È il caso di Asya Belghith, 10 anni a fine mese, campionessa del mondo di balli latino americani. «Asya è un talento naturale», dice la mamma Chiara Aspidi. «Ce ne siamo accorti durante il lockdown: appena sentiva una musica si metteva a ballare. L’ho portata allora alla scuola di danza di Sara Di Vaira, una delle insegnanti di Ballando con le stelle. Asya adora ballare, ma le piace anche studiare, è in quarta elementare. Io, suo padre e le insegnanti di danza le ricordiamo che il talento va coltivato con lo studio e il lavoro, sia in palestra che nella vita».
«Molti sono i casi in cui bambini precoci, da adulti non sono poi riusciti a confermare le loro doti. Non è solo il QI che conta». Il Mensa è un club internazionale di cui può fare parte solo chi rientra nel 2% con QI più alto. Negli Usa e in Inghilterra accettano bambini di 3 anni, in Italia devono averne almeno 16.

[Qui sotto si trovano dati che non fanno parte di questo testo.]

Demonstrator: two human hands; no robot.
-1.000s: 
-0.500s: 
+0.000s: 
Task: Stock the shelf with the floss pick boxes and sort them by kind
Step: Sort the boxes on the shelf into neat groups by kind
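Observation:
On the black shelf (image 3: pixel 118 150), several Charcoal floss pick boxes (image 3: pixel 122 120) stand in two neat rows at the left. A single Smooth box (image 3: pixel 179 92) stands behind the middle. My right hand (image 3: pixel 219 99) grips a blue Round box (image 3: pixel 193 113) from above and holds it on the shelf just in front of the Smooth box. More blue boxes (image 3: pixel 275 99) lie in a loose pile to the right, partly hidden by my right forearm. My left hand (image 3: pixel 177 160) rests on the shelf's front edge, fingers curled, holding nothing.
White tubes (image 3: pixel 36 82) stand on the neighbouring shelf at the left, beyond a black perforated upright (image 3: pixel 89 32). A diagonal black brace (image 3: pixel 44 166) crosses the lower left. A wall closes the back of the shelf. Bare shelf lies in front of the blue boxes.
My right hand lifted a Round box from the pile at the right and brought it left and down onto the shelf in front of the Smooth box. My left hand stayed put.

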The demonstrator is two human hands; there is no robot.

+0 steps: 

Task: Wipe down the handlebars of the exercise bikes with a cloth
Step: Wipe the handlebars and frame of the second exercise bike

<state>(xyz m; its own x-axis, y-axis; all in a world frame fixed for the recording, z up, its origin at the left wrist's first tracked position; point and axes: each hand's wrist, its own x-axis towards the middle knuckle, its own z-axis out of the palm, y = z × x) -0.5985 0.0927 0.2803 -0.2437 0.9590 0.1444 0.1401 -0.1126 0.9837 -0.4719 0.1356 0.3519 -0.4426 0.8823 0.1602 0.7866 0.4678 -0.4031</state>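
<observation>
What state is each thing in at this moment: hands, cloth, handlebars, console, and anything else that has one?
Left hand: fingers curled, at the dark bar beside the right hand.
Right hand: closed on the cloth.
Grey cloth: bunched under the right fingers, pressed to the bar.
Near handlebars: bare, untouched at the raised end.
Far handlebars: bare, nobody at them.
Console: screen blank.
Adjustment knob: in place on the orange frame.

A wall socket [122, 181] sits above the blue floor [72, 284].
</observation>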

Ma ci sono ragazzi italiani che forse meriterebbero già di far parte di questo club esclusivo, come Leonardo Vincenti, classe 2012, bergamasco di Mozzo: a 10 anni e 11 mesi è diventato maestro di scacchi. Oppure Romeo Guadagnin, che quando frequentava la quarta elementare nel 2022 vinse i campionati nazionali junior di giochi matematici. «Dobbiamo lavorare sulla formazione di insegnanti e genitori per aiutare questi bambini e non farli sentire come dei marziani», prosegue la psicologa Zanetti. In Italia, ma non solo, tra i «prodigi» c’è una forte disparità tra i sessi. «In apparenza la maggior parte dei bambini”fenomeni” sono maschi», chiarisce la dottoressa Roncoroni. «Spesso scopriamo invece che le sorelle hanno altrettante o superiori capacità cognitive. Vengono giudicate brave ma non di più, come se per loro fosse una cosa normale».